TASK INSTRUCTIONS: Starting at the line with "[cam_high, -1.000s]" and going on through the line with "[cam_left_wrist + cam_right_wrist", reproduce each line in the records below exactly and nothing more.

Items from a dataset
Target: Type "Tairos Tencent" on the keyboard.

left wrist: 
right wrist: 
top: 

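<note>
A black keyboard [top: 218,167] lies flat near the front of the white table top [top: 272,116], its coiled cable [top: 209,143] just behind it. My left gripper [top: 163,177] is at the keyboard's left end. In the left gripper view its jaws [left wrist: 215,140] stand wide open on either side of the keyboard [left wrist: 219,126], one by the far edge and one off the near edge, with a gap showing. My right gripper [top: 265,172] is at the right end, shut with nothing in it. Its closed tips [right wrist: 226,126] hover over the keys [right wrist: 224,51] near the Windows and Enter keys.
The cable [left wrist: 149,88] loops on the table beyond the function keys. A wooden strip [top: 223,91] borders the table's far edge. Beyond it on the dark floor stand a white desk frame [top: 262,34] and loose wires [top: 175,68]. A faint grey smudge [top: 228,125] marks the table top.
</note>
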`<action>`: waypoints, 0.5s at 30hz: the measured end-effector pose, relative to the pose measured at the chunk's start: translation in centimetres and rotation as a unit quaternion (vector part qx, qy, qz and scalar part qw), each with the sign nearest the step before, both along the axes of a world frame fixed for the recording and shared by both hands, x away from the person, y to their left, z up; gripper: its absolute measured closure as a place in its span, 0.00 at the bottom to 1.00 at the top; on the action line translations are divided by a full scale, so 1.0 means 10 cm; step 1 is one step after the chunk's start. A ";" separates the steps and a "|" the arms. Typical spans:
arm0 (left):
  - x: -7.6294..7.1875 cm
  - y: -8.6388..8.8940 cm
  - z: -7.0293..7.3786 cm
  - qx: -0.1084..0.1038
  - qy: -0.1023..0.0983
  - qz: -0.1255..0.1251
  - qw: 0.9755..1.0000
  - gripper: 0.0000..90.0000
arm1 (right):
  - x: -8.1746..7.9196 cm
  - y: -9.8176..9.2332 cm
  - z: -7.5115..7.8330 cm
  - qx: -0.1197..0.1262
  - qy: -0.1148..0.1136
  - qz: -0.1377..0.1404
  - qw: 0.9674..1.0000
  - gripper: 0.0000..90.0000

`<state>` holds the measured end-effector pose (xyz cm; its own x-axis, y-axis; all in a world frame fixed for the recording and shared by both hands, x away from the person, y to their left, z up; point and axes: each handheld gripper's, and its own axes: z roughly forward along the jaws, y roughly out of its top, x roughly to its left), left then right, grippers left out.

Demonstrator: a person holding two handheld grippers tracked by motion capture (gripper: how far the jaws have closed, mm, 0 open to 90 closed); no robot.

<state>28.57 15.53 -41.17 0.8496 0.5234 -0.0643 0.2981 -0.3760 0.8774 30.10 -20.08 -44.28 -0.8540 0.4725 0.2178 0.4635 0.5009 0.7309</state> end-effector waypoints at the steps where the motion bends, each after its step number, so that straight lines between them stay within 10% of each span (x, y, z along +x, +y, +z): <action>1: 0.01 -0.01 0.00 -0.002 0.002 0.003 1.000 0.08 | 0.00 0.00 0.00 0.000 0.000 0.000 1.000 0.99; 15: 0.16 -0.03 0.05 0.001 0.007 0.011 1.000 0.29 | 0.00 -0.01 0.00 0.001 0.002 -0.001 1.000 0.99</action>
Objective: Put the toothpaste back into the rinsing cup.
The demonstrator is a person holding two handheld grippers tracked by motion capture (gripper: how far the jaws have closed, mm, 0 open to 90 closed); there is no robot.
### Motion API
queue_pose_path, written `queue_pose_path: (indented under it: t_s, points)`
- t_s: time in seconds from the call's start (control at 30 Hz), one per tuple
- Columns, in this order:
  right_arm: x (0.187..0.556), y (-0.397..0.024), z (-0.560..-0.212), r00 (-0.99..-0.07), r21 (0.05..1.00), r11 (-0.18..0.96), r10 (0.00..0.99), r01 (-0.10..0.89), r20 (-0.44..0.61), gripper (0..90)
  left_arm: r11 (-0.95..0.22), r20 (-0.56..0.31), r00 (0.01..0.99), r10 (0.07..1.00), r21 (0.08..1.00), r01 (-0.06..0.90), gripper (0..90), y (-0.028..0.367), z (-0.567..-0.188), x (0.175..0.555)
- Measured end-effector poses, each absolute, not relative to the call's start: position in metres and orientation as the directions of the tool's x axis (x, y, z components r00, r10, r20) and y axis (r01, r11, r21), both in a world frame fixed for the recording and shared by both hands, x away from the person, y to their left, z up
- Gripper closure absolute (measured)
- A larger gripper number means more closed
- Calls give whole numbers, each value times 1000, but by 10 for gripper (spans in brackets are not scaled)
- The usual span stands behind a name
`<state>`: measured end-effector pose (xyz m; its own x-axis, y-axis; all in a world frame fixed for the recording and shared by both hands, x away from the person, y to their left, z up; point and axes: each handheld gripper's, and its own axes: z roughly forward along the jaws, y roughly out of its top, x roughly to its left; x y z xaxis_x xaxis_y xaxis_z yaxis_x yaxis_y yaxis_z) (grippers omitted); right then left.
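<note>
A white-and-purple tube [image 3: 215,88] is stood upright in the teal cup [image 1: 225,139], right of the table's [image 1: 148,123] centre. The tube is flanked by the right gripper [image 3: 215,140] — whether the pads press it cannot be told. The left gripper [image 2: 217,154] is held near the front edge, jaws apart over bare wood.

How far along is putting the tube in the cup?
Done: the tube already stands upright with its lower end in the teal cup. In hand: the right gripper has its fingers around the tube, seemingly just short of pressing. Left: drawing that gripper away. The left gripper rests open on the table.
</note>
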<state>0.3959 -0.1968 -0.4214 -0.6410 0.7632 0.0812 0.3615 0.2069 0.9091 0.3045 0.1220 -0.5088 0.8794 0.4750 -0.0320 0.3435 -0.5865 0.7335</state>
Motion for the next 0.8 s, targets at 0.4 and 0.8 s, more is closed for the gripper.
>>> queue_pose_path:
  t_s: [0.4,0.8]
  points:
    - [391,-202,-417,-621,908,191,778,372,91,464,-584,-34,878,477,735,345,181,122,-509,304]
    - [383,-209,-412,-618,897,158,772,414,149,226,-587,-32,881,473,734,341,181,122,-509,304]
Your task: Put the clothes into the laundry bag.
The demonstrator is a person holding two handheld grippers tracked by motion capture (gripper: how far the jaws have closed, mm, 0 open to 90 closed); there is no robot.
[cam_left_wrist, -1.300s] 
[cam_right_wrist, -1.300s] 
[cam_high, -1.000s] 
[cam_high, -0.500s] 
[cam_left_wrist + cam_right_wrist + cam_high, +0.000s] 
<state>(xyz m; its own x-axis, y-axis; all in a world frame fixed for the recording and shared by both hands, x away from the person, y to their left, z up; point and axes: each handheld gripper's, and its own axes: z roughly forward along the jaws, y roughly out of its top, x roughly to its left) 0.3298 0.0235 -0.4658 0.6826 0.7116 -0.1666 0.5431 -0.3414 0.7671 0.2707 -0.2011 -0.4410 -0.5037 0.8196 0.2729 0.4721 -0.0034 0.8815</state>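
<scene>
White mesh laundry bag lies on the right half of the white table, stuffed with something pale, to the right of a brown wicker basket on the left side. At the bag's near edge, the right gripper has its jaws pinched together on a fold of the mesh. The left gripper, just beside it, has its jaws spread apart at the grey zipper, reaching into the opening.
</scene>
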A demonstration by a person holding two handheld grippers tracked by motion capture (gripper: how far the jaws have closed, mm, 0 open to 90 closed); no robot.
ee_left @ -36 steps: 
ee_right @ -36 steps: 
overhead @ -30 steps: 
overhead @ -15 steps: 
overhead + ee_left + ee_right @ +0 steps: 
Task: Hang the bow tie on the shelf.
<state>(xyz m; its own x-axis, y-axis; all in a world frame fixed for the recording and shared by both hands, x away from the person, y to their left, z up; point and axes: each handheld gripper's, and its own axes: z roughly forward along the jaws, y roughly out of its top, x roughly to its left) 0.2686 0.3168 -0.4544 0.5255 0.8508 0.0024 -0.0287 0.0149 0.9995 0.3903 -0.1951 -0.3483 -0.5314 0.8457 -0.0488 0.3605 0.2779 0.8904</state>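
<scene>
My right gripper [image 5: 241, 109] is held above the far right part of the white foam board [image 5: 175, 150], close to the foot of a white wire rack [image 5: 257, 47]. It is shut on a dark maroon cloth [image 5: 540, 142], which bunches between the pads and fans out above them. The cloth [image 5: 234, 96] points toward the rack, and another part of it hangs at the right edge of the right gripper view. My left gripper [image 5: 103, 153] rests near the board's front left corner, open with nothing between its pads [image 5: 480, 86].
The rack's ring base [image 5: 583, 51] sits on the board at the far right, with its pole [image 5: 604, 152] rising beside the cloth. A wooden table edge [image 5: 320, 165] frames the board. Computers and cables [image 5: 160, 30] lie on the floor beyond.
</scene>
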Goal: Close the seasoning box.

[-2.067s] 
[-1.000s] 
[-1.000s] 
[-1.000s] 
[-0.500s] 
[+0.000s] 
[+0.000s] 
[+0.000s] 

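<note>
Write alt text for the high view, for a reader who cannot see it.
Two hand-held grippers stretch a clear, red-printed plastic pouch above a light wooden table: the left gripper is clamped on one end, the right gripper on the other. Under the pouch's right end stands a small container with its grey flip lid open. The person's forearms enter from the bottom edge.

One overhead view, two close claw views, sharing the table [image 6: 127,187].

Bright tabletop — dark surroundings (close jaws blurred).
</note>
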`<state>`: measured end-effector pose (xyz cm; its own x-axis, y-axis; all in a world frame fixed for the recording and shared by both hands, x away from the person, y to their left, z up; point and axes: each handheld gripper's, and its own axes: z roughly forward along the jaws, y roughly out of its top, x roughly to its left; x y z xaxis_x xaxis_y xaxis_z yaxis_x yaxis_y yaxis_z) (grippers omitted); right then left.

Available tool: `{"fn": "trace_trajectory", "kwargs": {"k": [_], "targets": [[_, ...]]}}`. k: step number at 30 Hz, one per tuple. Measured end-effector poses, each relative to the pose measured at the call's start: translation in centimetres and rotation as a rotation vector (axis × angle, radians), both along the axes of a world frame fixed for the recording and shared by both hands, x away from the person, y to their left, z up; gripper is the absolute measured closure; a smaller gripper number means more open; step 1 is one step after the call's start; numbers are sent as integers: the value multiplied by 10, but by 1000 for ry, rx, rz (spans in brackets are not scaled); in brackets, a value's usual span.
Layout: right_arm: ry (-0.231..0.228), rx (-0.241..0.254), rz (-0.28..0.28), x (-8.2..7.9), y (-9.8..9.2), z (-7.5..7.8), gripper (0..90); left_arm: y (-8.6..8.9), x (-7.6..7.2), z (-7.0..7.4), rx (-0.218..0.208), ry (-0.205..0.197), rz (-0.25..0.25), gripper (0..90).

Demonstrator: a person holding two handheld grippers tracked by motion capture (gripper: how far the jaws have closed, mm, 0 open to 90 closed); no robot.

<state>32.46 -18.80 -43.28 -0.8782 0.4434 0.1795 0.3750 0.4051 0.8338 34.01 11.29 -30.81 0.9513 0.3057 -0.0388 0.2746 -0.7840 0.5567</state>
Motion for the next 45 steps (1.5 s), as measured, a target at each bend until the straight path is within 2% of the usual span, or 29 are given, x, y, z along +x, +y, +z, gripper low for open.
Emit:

ANSWER TO THE EXERCISE:
[cam_high, -1.000s] 
[cam_high, -0.500s] 
[cam_left_wrist + cam_right_wrist + cam_high, +0.000s] 

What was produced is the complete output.